Goal of the exercise ▸ Please repeat the data exactly. Any picture in it stays out.
------------
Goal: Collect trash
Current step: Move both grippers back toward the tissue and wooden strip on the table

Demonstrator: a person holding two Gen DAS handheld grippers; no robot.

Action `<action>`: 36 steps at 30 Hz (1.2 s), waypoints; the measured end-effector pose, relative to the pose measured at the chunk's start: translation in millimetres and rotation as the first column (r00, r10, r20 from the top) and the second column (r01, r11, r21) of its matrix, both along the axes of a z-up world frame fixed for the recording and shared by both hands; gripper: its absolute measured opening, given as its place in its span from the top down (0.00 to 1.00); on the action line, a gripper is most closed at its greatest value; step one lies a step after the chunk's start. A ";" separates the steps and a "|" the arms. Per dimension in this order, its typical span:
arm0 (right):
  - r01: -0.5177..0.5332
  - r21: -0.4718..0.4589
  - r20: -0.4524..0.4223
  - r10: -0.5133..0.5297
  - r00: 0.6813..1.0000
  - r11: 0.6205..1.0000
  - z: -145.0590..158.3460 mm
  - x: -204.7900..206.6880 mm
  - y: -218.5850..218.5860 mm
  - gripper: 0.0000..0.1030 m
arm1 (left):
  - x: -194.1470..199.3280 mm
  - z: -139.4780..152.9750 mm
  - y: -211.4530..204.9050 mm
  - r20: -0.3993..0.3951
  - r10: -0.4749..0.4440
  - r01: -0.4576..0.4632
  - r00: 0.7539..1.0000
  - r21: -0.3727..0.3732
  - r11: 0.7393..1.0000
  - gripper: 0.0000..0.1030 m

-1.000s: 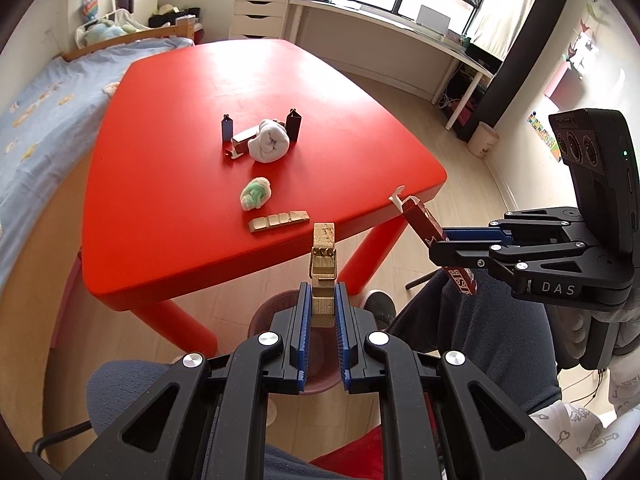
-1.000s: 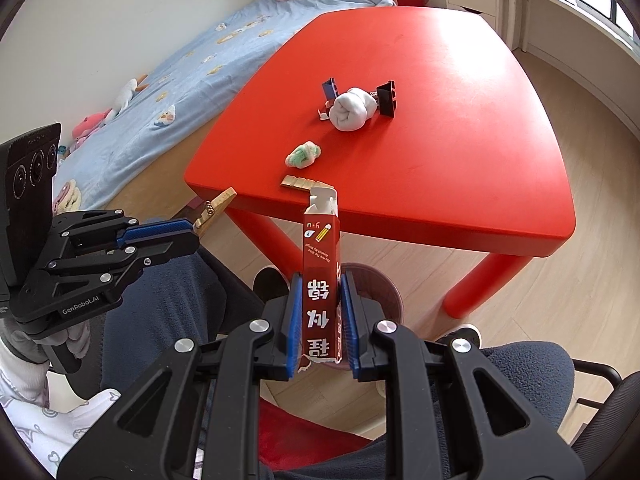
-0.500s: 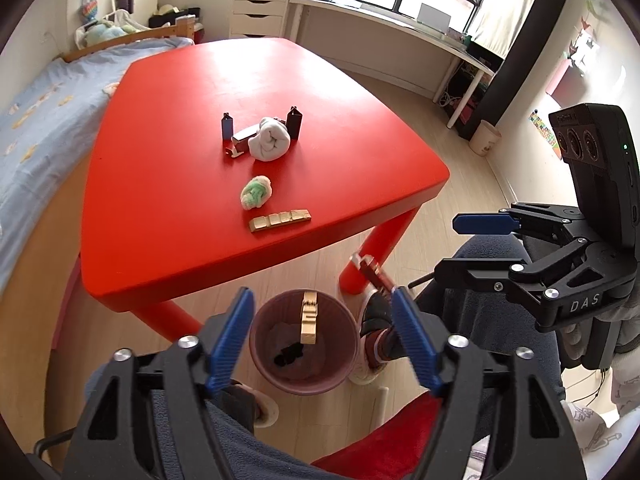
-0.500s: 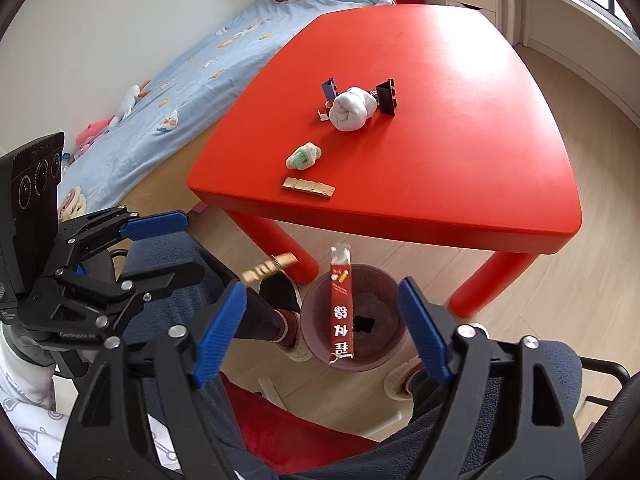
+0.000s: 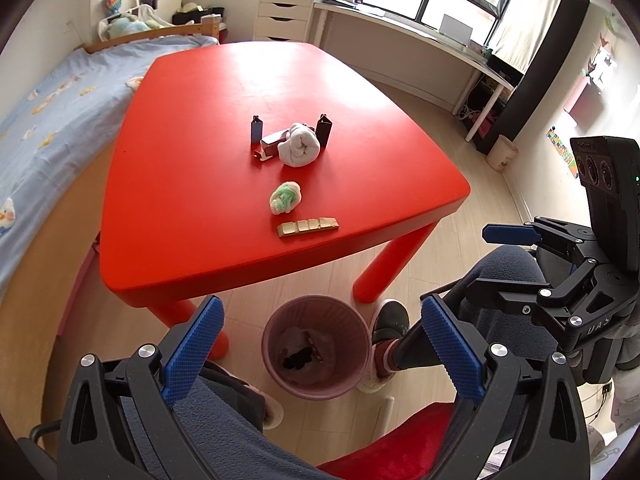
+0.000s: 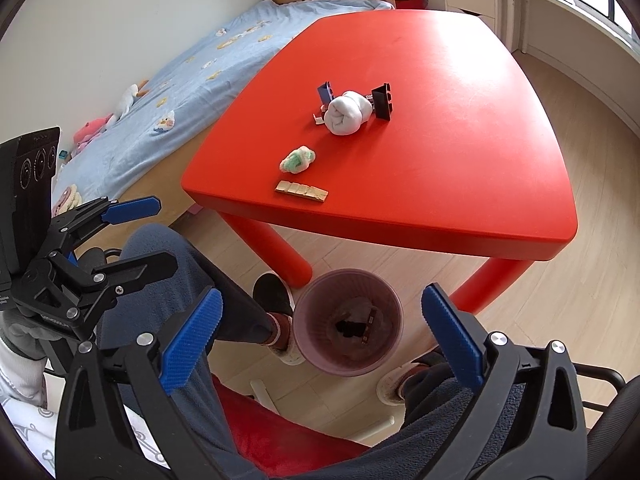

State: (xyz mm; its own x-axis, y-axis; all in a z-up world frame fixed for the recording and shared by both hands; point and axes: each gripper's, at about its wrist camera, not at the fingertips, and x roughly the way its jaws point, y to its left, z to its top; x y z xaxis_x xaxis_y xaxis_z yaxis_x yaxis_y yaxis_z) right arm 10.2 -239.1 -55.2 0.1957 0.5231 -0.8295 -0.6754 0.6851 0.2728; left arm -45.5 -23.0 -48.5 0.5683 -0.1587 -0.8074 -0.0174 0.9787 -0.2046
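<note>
- Bin (image 5: 316, 346) sits on the floor straight below and ahead of both tools, just this side of the table (image 5: 192, 184) edge.
- Left gripper (image 5: 320, 344) has just been opening; its jaws stand wide with nothing between them. A second ago they pinched a small gold strip, which half a second ago was falling at the bin's mouth.
- Right gripper (image 6: 322, 340) has likewise just been opening and is empty; the red carton it clamped a second ago has gone down too.
- Both pieces now seem to lie in the bin: a thin strip shows against the dark heap inside, though the bottom is too murky to tell one item from another.
- That means two bits of trash are done, and both tools are free for the next pick.
- Still on the table, well ahead of the tools: a gold strip (image 5: 307, 227) nearest the edge, a green-white wad (image 5: 285, 197) beyond it, then a white roll (image 5: 300, 149) with two dark clips (image 5: 324, 129) (one each side) and a small red wrapper (image 5: 274, 141) beside it.
- The white roll hides part of the wrapper, so its full shape is unclear.
- The person's knees and a shoe (image 5: 390, 318) crowd the bin's sides; the fisheye rim cuts off the lower bodies of both tools.
</note>
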 end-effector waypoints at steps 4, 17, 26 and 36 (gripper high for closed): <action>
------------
Task result ▸
Goal: Collect trash
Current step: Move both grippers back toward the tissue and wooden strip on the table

Demonstrator: a person holding two Gen DAS handheld grippers; no robot.

Action `<action>`: 36 steps at 30 Hz (1.2 s), waypoints; the measured end-effector pose, relative to the pose measured at the chunk's start: translation in millimetres and rotation as the first column (r00, r10, r20 from the top) and the second column (r01, r11, r21) of its matrix, both along the axes of a z-up world frame fixed for the recording and shared by both hands; gripper: its absolute measured opening, given as its place in its span from the top down (0.00 to 1.00); on the action line, a gripper is most closed at its greatest value; step one lies a step after the chunk's start. A ";" separates the steps and a "|" the arms. Per dimension in this order, its typical span:
arm0 (right):
  - r01: -0.5177..0.5332
  - r21: -0.4718..0.4589
  - r20: -0.4524..0.4223
  - r10: -0.5133..0.5297
  - r00: 0.6813..1.0000
  - r11: 0.6205..1.0000
  - z: -145.0590..158.3460 mm
  - x: -204.7900..206.6880 mm
  - y: -218.5850..218.5860 mm
  - gripper: 0.0000..0.1030 m
arm1 (left):
  - x: -194.1470..199.3280 mm
  - z: -139.4780..152.9750 mm
  - y: -211.4530..204.9050 mm
  - r20: -0.3993..0.3951
  - r10: -0.4749..0.4440
  - r01: -0.4576..0.4632
  - r00: 0.7539..1.0000
  - r21: -0.3727..0.3732
  - r11: 0.7393..1.0000
  - gripper: 0.0000..0.1030 m

-1.000s: 
-1.000s: 
-0.500s: 
-0.500s: 
+0.000s: 
+0.000s: 

State: (xyz mm; its own x-axis, y-axis; all in a z-up world frame fixed for the recording and shared by both hands; point and axes: each gripper's, at about its wrist camera, not at the fingertips, and x roughly the way its jaws point, y to its left, z to its top; x y z xaxis_x xaxis_y xaxis_z yaxis_x yaxis_y yaxis_z) right arm 10.2 -239.1 -55.2 0.1957 0.5231 -0.8295 -0.6754 0.6851 0.2728; left arm -45.5 -23.0 -48.5 0.5683 -0.1587 -0.8074 -0.0174 0.9787 -0.2046
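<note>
- Bin (image 5: 316, 346) sits on the floor straight below and ahead of both tools, just this side of the table (image 5: 192, 184) edge.
- Left gripper (image 5: 320, 344) has just been opening; its jaws stand wide with nothing between them. A second ago they pinched a small gold strip, which half a second ago was falling at the bin's mouth.
- Right gripper (image 6: 322, 340) has likewise just been opening and is empty; the red carton it clamped a second ago has gone down too.
- Both pieces now seem to lie in the bin: a thin strip shows against the dark heap inside, though the bottom is too murky to tell one item from another.
- That means two bits of trash are done, and both tools are free for the next pick.
- Still on the table, well ahead of the tools: a gold strip (image 5: 307, 227) nearest the edge, a green-white wad (image 5: 285, 197) beyond it, then a white roll (image 5: 300, 149) with two dark clips (image 5: 324, 129) (one each side) and a small red wrapper (image 5: 274, 141) beside it.
- The white roll hides part of the wrapper, so its full shape is unclear.
- The person's knees and a shoe (image 5: 390, 318) crowd the bin's sides; the fisheye rim cuts off the lower bodies of both tools.
</note>
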 end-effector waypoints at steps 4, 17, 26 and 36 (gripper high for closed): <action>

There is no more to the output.